2014-11-25 Thread Olivier Michallat (JIRA)

[ 
https://issues.apache.org/jira/browse/CASSANDRA-7431?page=com.atlassian.jira.plugin.system.issuetabpanels:comment-tabpanelfocusedCommentId=14224527#comment-14224527
 ] 

Olivier Michallat commented on CASSANDRA-7431:
--

I'm running into this issue with the Java driver as well (context: if both 
client and C* are deployed on EC2, the client should use private addresses for 
C* nodes in the same region, and public addresses for C* nodes in another 
region -- EC2's DNS resolves the right address automatically if you lookup 
the node's public hostname; in order to get this public hostname, we do a 
reverse DNS lookup on the IP exposed in {{system.peers.rpc_address}}).

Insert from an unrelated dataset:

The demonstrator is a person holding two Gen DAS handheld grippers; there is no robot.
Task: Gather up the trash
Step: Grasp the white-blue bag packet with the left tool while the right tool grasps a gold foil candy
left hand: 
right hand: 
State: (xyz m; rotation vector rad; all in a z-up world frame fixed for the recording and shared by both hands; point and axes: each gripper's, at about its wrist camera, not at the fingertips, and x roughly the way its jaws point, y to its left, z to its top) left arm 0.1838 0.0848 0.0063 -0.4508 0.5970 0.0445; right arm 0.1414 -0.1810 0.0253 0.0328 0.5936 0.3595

When run from an EC2 instance, a reverse lookup with 
{{InetAddress.getHostName(publicIp)}} works correctly for instances _in another 
EC2 region_, but fails for instances in the same region. As mentioned by Paulo, 
it returns the unresolved IP, whereas command-line tools like {{host}} or 
{{dig}} correctly resolve to the public hostname. I have no explanation as to 
why it fails with Java, but it appears to be a JDK bug.

The lookup via JNDI (as done in Paulo's patch) works, but the fact that we 
initialize the factory with {{com.sun.jndi.dns.DnsContextFactory}} makes me 
wonder if this is portable to other JDK implementations. Another approach is to 
use [dnsjava|http://www.xbill.org/dnsjava/] (that's what they did in Whirr).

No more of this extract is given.